Alega ainda a recorrente que “a inexistência do facto tributário, afecta o núcleo essencial de um direito fundamental”, que no entender da recorrente será o direito previsto no artigo 103.°/3 da CRP, pelo que também por aqui deve o acto tributário ser considerado nulo com fundamento na alínea d) do nº 2 do art. 133º do CPA.
Em anotação ao art. 103º, nº 3, da CRP, GOMES CANOTILHO/VITAL MOREIRA (Cfr.
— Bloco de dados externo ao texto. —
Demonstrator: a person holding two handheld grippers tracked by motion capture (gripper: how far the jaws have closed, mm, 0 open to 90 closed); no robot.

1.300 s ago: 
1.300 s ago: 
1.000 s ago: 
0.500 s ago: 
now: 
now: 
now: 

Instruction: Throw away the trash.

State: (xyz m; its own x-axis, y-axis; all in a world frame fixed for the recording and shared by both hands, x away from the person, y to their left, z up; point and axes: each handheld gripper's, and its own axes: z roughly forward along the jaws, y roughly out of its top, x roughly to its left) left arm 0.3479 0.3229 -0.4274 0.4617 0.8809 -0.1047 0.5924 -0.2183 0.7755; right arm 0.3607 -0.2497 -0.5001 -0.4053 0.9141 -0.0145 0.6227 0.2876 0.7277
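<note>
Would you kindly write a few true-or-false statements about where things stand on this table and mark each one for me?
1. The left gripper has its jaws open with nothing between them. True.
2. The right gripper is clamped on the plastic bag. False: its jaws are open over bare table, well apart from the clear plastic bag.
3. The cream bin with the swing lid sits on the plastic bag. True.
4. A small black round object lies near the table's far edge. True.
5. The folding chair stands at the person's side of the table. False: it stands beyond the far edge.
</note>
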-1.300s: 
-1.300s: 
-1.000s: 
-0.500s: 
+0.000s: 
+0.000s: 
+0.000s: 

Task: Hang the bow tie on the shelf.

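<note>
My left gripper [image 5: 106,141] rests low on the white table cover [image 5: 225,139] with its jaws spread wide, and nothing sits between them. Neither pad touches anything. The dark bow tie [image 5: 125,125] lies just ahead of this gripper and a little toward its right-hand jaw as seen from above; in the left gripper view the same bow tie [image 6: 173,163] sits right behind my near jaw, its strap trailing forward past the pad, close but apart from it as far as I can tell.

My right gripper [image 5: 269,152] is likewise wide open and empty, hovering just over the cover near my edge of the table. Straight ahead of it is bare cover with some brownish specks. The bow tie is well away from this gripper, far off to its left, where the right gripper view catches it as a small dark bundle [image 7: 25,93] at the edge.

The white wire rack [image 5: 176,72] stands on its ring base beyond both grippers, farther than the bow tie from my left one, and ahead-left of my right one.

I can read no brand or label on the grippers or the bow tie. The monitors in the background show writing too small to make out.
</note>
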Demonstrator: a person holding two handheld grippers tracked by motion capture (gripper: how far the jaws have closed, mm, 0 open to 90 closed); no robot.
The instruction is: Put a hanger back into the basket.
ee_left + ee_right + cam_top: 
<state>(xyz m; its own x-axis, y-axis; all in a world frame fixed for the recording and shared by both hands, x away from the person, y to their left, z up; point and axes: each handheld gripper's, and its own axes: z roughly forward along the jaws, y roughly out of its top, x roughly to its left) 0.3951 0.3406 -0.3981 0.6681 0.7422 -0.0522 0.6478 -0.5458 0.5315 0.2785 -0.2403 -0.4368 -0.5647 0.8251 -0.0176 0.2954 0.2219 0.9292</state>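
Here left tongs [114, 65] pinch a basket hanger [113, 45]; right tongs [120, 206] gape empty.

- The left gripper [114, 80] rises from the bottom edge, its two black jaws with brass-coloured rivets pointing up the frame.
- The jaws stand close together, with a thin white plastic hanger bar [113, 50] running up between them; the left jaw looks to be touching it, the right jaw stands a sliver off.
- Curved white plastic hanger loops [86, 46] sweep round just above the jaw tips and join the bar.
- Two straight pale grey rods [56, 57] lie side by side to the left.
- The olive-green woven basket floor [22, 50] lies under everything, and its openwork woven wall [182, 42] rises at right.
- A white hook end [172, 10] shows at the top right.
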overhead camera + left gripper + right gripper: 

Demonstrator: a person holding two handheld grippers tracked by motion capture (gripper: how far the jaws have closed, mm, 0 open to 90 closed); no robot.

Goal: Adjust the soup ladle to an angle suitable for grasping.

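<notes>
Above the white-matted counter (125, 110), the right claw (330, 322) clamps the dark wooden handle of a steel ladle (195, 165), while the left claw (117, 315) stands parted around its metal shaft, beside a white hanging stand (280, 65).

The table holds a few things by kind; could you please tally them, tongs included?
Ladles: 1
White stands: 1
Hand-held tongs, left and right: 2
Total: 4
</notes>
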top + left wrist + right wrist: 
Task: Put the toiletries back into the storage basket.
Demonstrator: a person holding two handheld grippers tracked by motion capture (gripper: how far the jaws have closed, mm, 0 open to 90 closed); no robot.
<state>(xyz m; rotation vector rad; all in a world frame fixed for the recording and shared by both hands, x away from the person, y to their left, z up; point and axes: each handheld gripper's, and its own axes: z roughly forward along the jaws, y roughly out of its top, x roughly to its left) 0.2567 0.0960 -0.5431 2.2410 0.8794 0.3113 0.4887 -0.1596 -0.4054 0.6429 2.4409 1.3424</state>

Constituição da República Portuguesa, Anotada, 4ª ed., Coimbra Editora, Coimbra, 2007, anotação ao art. 103º da CRP, p. 1092.) ponderam que este preceito “estabelece uma espécie de direito de resistência à imposição de exacções fiscais inconstitucionais ou ilegais”, mas acrescentam que é “problemática a articulação deste direito dos cidadãos com as regras da administração fiscal (nomeadamente com o privilégio da execução prévia, inerente ao sistema de administração executiva).
Por sua vez, para VIEIRA DE ANDRADE (Cfr. “Nulidade e anulabilidade”, cit. p. 47.), “resulta da disposição constitucional citada um direito fundamental dos cidadãos a não pagarem impostos ilegais, um direito “fora do catálogo”, mas que a generalidade da doutrina reconhece e considera análogo aos direitos, liberdades e garantias”.
Ainda segundo o mesmo autor, será legítimo entender-se que é ofendido o conteúdo essencial desse direito numa situação, por exemplo, em que se pretenda obrigar o particular a pagar um imposto criado por um órgão absolutamente incompetente para o fazer, com violação da reserva parlamentar, entidade constitucionalmente competente para criar a obrigação e determinar o pagamento.
Na situação em apreço, considerando que o IVA em causa foi criado de acordo com as normas constitucionais e a sua liquidação e cobrança seguiu os trâmites prescritos na lei, estando quando muito em causa um eventual erro sobres os pressupostos de facto, não é minimamente posto o direito consagrado no o art. 103º, nº 3, da CRP.
Improcede, pois, a argumentação da recorrente no sentido da nulidade do acto de liquidação, devendo ser confirmado o indeferimento liminar.

III- DECISÃO

Termos em que, acordam os Juízes da Secção do Contencioso Tributário do Supremo Tribunal Administrativo em negar provimento ao recurso, confirmando o despacho de indeferimento liminar.

Custas pela recorrente.

Lisboa, 19 de Setembro de 2012. – Fernanda Maçãs (relatora) – Casimiro GonçalvesFrancisco Rothes.